What needs to be done:
Your answer must contain each line of the data, copied exactly.

Source material:
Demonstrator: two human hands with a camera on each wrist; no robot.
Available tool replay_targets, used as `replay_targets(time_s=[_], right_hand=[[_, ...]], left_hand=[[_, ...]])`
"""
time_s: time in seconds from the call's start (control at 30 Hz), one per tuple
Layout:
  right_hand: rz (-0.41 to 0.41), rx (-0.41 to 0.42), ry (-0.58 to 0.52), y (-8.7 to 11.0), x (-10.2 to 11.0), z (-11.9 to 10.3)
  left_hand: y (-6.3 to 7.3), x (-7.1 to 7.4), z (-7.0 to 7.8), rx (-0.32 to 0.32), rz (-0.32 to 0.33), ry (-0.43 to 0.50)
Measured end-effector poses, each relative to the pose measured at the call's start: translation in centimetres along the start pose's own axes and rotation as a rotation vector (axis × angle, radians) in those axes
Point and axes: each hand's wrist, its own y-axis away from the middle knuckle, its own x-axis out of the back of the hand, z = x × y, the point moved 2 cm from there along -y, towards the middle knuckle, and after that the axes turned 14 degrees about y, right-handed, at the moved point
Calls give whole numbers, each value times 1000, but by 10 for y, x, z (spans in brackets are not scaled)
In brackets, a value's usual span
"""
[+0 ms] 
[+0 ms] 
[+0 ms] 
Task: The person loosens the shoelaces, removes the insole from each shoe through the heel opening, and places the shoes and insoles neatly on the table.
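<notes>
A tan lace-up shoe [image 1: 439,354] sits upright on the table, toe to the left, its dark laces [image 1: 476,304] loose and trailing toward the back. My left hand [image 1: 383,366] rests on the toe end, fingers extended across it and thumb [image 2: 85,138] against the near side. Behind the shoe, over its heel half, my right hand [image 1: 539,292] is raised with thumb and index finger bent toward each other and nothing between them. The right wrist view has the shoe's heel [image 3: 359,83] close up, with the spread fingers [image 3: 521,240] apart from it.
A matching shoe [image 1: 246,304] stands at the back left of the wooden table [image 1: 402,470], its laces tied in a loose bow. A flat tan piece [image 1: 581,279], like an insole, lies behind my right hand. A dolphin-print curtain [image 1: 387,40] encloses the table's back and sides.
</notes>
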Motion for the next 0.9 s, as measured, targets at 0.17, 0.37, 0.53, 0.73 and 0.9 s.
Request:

Response for this exercise:
Demonstrator: two human hands with a camera on each wrist; no robot.
Available tool replay_targets, used as `replay_targets(time_s=[_], right_hand=[[_, ...]], left_hand=[[_, ...]])`
"""
time_s: time in seconds from the call's start (control at 30 Hz), one per tuple
Layout:
  right_hand: rz (-0.41 to 0.41), rx (-0.41 to 0.42), ry (-0.58 to 0.52), y (-8.7 to 11.0), x (-10.2 to 11.0), z (-11.9 to 10.3)
  left_hand: y (-6.3 to 7.3), x (-7.1 to 7.4), z (-7.0 to 7.8), rx (-0.32 to 0.32), rz (-0.32 to 0.33), ry (-0.43 to 0.50)
Measured end-effector poses, each relative to the pose measured at the call's start: translation in centimetres along the start pose's own axes and rotation as a rotation vector (axis × angle, radians) in those axes
Point and axes: each hand's wrist, its own y-axis away from the middle knuckle, its own x-axis out of the back of the hand, z = x × y, the point moved 2 cm from there along -y, towards the middle knuckle, and after that the axes turned 14 degrees about y, right-handed, at the moved point
Calls give whole numbers, each value times 1000, but by 10 for y, x, z (spans in brackets are not scaled)
In brackets, a value's usual span
"""
[+0 ms] 
[+0 ms] 
[+0 ms] 
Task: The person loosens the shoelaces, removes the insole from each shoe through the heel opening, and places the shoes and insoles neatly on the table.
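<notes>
A tan lace-up shoe [image 1: 439,354] sits upright on the table, toe to the left, its dark laces [image 1: 476,304] loose and trailing toward the back. My left hand [image 1: 383,366] rests on the toe end, fingers extended across it and thumb [image 2: 85,138] against the near side. Behind the shoe, over its heel half, my right hand [image 1: 539,292] is raised with thumb and index finger bent toward each other and nothing between them. The right wrist view has the shoe's heel [image 3: 359,83] close up, with the spread fingers [image 3: 521,240] apart from it.
A matching shoe [image 1: 246,304] stands at the back left of the wooden table [image 1: 402,470], its laces tied in a loose bow. A flat tan piece [image 1: 581,279], like an insole, lies behind my right hand. A dolphin-print curtain [image 1: 387,40] encloses the table's back and sides.
</notes>
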Motion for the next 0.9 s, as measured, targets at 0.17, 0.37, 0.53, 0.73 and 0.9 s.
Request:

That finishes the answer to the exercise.